THE PROBLEM:
For this exercise, reproduce the entries below exactly, but only from the line containing "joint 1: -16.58" through the line containing "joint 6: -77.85", both included.
== DATASET EXCERPTS ==
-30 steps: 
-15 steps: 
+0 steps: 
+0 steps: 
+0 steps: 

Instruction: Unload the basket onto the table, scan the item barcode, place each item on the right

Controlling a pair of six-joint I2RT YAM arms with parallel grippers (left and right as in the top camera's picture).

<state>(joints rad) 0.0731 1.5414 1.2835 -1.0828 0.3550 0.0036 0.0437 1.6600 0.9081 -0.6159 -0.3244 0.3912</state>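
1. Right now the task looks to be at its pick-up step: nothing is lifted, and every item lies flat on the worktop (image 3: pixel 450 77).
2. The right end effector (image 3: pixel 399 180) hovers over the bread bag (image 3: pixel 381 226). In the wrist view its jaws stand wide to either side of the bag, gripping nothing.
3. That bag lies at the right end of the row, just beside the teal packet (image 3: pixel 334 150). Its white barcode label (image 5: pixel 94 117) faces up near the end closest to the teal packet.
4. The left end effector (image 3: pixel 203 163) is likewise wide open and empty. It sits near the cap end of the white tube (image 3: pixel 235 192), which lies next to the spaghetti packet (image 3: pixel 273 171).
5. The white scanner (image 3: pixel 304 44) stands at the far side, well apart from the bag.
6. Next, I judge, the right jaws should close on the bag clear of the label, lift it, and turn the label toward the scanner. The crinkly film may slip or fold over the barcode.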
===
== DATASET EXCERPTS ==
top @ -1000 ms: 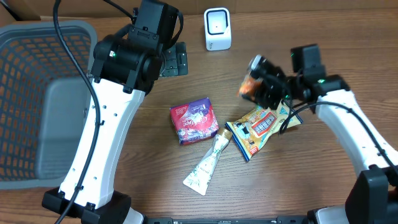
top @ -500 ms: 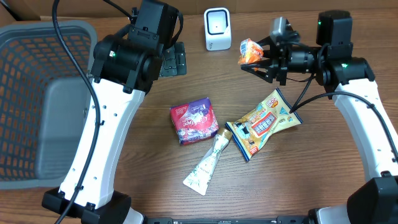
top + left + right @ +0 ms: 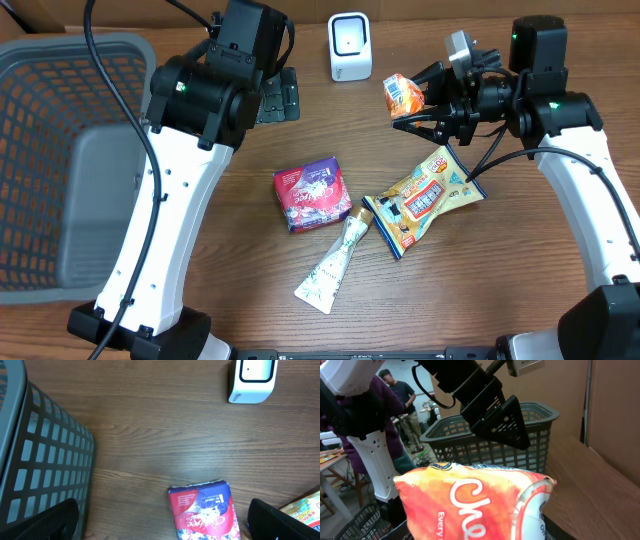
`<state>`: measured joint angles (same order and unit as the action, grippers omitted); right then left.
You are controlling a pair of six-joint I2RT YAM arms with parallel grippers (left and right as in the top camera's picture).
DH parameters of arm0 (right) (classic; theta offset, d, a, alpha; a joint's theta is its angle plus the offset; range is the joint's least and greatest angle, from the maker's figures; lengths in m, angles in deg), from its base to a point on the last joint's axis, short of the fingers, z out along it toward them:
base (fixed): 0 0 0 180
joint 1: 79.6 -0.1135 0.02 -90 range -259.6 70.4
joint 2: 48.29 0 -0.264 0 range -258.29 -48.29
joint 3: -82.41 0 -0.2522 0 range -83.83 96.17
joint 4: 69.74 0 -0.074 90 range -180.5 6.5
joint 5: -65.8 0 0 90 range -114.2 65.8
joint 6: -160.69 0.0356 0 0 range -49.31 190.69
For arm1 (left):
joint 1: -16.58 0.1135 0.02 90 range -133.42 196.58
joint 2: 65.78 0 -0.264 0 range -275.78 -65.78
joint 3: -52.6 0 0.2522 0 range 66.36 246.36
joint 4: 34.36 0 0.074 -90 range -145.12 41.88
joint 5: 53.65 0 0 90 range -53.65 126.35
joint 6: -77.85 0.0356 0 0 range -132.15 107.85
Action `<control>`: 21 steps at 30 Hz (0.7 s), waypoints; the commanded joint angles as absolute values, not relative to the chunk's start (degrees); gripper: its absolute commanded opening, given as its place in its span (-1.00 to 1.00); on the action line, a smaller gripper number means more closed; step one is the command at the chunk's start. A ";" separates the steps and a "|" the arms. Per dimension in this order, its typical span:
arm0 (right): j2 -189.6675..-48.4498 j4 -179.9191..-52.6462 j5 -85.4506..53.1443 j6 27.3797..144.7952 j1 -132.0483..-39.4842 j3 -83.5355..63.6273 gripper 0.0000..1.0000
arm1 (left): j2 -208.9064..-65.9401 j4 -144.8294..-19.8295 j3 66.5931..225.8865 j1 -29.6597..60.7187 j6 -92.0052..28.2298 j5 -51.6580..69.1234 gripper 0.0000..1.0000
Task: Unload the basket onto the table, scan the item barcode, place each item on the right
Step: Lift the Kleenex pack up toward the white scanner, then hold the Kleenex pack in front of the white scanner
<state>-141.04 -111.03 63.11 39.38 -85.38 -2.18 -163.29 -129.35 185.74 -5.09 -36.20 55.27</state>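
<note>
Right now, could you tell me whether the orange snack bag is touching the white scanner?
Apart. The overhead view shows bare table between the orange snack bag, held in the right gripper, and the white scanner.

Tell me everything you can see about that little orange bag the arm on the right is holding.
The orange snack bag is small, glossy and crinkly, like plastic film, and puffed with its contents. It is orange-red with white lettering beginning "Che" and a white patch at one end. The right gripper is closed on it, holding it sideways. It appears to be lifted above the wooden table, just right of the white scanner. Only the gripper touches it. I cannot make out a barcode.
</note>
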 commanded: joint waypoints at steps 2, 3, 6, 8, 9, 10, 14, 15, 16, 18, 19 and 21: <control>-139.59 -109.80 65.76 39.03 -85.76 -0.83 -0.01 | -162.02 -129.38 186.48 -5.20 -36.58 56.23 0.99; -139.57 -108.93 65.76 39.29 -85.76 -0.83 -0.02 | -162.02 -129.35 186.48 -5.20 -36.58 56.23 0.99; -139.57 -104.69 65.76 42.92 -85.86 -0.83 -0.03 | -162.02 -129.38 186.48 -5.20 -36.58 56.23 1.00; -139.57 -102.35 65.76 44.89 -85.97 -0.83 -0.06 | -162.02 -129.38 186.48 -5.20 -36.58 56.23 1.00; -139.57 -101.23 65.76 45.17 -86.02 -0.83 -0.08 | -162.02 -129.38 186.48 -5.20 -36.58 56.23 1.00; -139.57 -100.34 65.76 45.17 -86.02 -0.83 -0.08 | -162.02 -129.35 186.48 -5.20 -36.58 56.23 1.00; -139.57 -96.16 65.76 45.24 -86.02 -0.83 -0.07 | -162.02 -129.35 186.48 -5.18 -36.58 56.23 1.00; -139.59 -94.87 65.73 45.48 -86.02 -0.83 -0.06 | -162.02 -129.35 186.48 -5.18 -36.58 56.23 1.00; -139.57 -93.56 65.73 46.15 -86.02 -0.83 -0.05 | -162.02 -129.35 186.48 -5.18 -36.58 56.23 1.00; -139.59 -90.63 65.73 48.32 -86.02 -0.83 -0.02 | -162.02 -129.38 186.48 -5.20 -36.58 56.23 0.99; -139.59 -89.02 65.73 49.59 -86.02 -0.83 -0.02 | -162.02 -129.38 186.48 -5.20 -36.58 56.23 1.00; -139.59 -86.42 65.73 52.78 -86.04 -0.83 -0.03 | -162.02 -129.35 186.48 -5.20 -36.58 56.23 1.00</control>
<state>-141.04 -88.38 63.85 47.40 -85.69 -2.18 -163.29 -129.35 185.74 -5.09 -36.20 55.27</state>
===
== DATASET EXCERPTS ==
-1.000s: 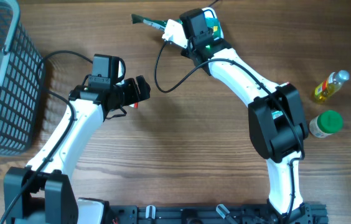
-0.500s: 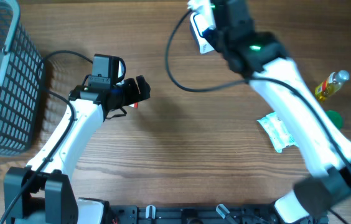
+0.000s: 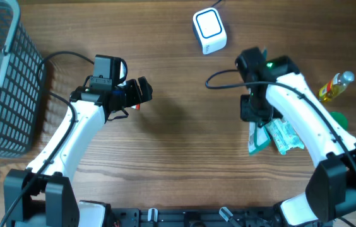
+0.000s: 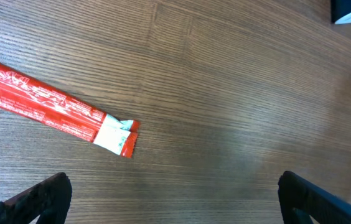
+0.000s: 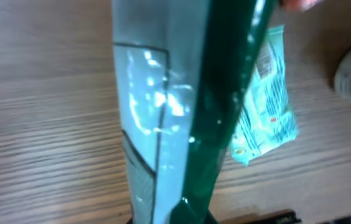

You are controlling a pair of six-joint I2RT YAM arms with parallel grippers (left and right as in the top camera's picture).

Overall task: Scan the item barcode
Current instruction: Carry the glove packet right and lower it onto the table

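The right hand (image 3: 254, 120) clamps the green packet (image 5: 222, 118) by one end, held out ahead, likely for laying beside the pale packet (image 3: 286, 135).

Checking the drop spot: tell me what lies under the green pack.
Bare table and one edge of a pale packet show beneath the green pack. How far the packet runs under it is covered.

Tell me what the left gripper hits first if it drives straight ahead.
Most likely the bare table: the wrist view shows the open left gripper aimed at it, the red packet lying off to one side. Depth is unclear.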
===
RESPONSE:
joint 1: -16.58 0.1135 0.02 90 range -133.42 196.58
joint 2: 65.78 0 -0.264 0 range -275.78 -65.78
joint 3: -52.6 0 0.2522 0 range 66.36 246.36
joint 4: 34.36 0 0.074 -90 range -145.12 41.88
joint 5: 53.65 0 0 90 range -53.65 126.35
joint 6: -77.85 0.0356 0 0 range -132.15 107.85

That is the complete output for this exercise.